» Work instruction
For each line below that contains the string "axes", copy that line.
........
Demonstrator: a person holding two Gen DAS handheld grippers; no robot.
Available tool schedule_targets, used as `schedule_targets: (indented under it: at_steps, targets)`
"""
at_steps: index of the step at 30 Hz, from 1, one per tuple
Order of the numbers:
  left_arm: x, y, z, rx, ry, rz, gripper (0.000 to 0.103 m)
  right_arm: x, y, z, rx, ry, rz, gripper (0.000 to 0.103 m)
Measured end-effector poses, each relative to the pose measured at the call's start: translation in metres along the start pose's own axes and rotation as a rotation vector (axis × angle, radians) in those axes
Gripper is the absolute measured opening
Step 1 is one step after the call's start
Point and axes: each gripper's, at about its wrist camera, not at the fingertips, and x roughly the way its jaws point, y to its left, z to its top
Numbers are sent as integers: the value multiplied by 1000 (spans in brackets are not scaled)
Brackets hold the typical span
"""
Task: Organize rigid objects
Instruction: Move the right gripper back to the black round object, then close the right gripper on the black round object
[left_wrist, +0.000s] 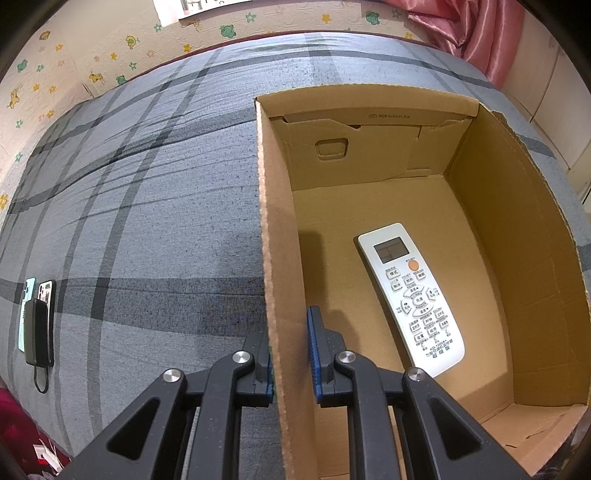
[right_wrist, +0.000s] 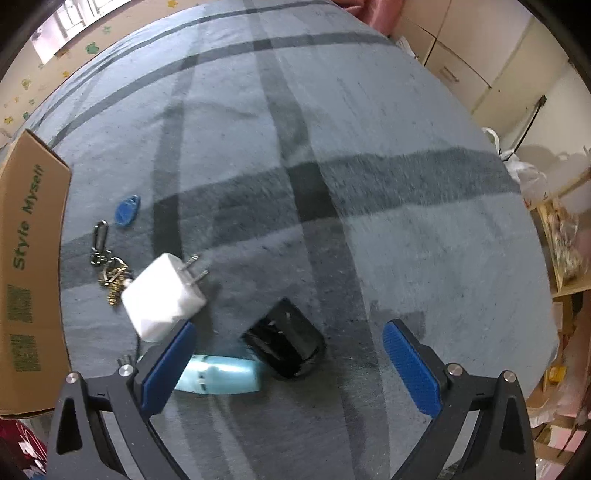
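A white remote control (left_wrist: 412, 299) lay face up on the floor of an open cardboard box (left_wrist: 517, 229), near the middle, its display end towards the far wall of the box and its button end towards the camera. The box stood on a bed covered by a grey plaid sheet (left_wrist: 147, 206).

The left gripper (left_wrist: 291, 354) was clamped on the box's left side wall: one blue-padded finger sat outside the wall, the other (left_wrist: 314, 350) inside it, with the cardboard edge running up between them.

Outside the box, the remaining items lay on the sheet. A white plug charger (right_wrist: 162, 295) rested with its two prongs pointing away, touching a bunch of keys (right_wrist: 109, 264) on a clip. A blue key fob (right_wrist: 127, 209) lay just beyond the keys. Nearer the camera, a small black device (right_wrist: 288, 341) lay beside a light blue object (right_wrist: 221, 374), the two touching at one end; what the blue object was could not be told through the blur.

The right gripper (right_wrist: 288, 365) hung above these last two with its jaws wide apart and nothing between the pads. Its left finger (right_wrist: 168, 365) overlapped the charger's near corner in the picture.

Towards the sheet's left edge, in the left wrist view, two phones (left_wrist: 37, 295) lay side by side with a dark power bank (left_wrist: 37, 332) on top of them, its cable trailing towards the near edge.
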Motion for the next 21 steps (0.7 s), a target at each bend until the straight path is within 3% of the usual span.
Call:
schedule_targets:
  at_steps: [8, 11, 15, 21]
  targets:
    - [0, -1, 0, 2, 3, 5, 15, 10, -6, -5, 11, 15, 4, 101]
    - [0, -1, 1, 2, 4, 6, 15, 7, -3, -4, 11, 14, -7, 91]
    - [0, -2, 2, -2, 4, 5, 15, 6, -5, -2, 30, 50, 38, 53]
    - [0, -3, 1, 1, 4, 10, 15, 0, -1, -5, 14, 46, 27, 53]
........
» Response to the task
Measured end-effector poses, each relative to the pose measured at the call's start: translation in metres along the start pose's own axes and rotation as a rotation vector (axis × angle, radians) in those axes
Point and axes: each gripper's, at about its wrist camera, not at the fingertips, and x roughly the way its jaws point, y to its left, z to its top

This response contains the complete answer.